Sultan Butti bin Mejren, Director General of Dubai Land Department, commented: "We are delighted to have established a mutually beneficial partnership with UC Forward, as it will allow us to attract further investments into our real estate market. UC Forward will play an important advisory role, including raising awareness of the advantages of investing in Dubai’s real estate market, and helping to protect investors and their rights by clearly communicating our laws and regulations in both Chinese and English.

This is the first time Dubai has appointed a Chinese company to play this role, which reflects the UAE’s strong relationship with China. The partnership will see both parties working together to enhance DLD’s image through Chinese channels, attract direct foreign investment from China, and foster positive cooperation between DLD and Chinese real estate companies, brands and financial institutions.

A report from accounting firm PriceWaterhouseCooper (PwC) showed that a billionaire was minted every three days in Asia, with entrepreneurs in China accounting for 80 per cent of new billionaires in the region. China’s billionaires in recent years have made their mark globally, investing in or buying high-profile assets overseas. But an anti-corruption campaign over the past four years has netted some of China’s biggest tycoons, adding sensitivity to the country’s private wealth market.

UC Forward will work closely with DLD to protect the rights of Chinese investors in Dubai’s real estate market through a variety of initiatives. The company will raise awareness of DLD’s rules and regulations among Chinese investors; offer consultation services for real estate investments, transactions and rental disputes; provide Dubai Real Estate Institute (DREI) certified real estate brokerage courses and examinations in Chinese; and assist DREI in organising free open house events for the public.

Majida Ali Rashid, Assistant Director General and Head of the Real Estate Investment Management and Promotion Center at DLD, commented: “DLD offers its full attention to investors from across the globe, and the Chinese market is currently considered one of the most promising for attracting real estate investments. This is demonstrated by the high number of Chinese nationals choosing to visit and live in the UAE.

“In addition, the Dubai Property Show held in Shanghai last March achieved unprecedented success and attracted a large number of stakeholders. Our new partnership with UC Forward will certainly help us to raise awareness of the investment opportunities that our real estate market has to offer Chinese investors.”

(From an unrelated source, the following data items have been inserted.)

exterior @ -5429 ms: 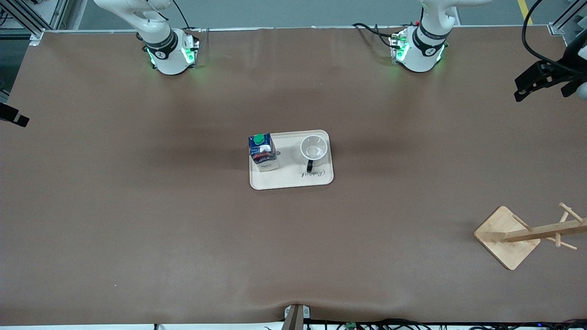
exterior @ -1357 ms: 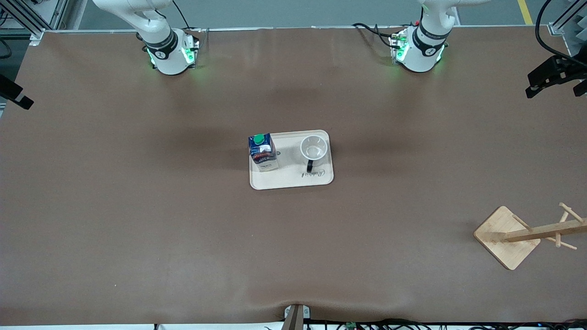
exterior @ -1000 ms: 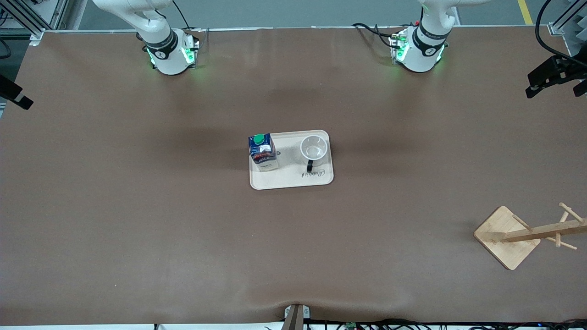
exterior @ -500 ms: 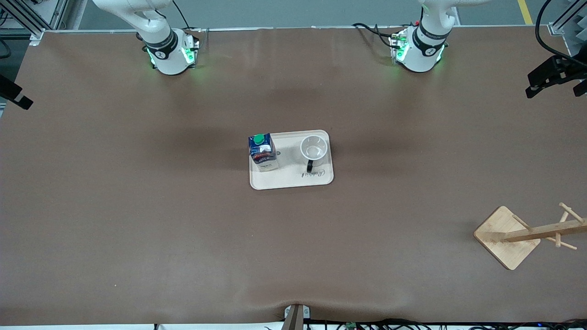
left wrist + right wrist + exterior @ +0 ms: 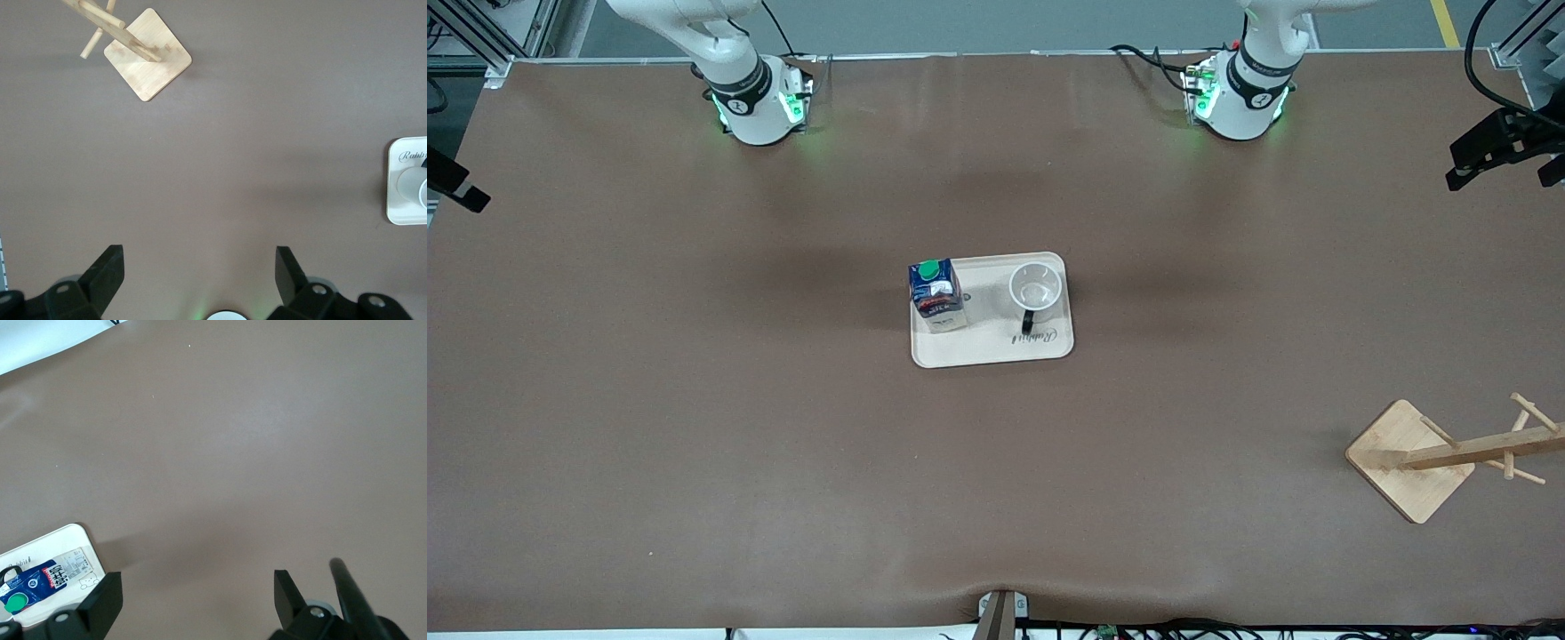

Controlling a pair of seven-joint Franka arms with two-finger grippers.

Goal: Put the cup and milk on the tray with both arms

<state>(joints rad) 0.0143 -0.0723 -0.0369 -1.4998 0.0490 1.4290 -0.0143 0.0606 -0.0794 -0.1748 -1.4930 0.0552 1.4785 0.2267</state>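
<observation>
The milk and cup stand upright on the tray mid-desk, cup at the milk's 3 o'clock. The left tool and right tool, fingers spread apart, hang well away from both.

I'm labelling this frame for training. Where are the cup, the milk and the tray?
cup [image 5: 1035, 286], front view, on the pale inside bottom of the mug.
milk [image 5: 931, 268], front view, on its round green cap.
tray [image 5: 991, 352], front view, on the bare cream floor near its front-camera edge.
</observation>
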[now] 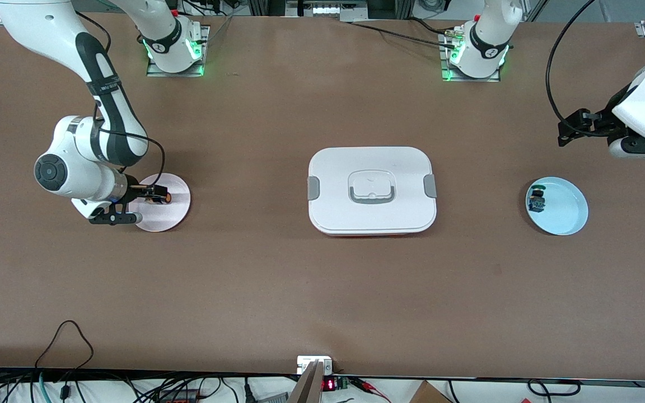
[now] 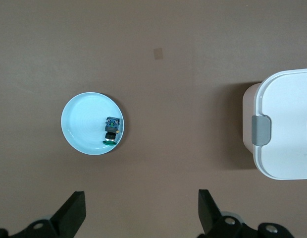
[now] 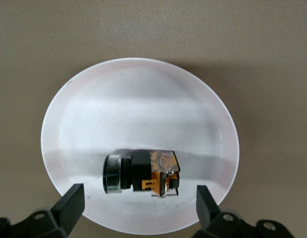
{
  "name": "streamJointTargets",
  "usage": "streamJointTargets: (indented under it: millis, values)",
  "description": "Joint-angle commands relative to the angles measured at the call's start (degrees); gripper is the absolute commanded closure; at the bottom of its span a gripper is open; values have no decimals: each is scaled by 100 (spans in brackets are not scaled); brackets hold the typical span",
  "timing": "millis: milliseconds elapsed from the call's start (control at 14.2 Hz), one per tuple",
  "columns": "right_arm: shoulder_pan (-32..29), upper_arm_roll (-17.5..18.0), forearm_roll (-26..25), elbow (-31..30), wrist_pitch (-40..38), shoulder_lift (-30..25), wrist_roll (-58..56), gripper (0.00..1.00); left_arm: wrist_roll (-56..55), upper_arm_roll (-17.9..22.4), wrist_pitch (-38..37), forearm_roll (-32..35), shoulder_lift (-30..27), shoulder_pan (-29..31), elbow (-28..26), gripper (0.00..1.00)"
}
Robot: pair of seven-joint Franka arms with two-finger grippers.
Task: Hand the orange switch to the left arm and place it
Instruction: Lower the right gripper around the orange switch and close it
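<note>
The orange switch (image 3: 141, 172) lies on its side on a white-pink plate (image 3: 138, 109) toward the right arm's end of the table, and it also shows in the front view (image 1: 161, 196). My right gripper (image 3: 138, 210) is open low over that plate (image 1: 174, 215), with a finger on each side of the switch and not touching it. The white box (image 1: 372, 190) stands shut at the table's middle. My left gripper (image 1: 571, 127) is open and empty, held in the air over the table toward the left arm's end, and it also shows in the left wrist view (image 2: 141, 213).
A light blue plate (image 1: 563, 215) toward the left arm's end holds a small switch with a green-blue top (image 1: 537, 200). The left wrist view shows this plate (image 2: 84, 119), that switch (image 2: 112, 130) and the box's end with a grey latch (image 2: 287, 129).
</note>
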Motion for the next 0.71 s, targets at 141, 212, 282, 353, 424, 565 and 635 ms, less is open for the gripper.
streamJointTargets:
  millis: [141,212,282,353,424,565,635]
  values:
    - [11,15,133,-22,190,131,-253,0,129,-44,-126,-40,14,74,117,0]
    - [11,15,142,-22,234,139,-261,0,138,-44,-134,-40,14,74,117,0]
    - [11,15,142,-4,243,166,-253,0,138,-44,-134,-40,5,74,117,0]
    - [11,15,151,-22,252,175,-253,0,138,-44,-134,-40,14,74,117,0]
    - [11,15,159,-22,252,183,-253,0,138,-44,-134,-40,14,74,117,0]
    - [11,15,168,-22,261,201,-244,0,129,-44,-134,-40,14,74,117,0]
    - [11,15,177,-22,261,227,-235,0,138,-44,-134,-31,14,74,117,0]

Dubai’s developers have been trying to attract Chinese investors through a number of events and exhibitions – such as Dubai Property Show, Hong Kong.

Sajid Ali, Director, Sumansa Exhibitions commented: “Chinese have become an integral part of Dubai real-estate, as evident by the whopping 10.6 billion Dirhams (CNY 19.8 billion) that they had invested in the Emirate’s property until last year.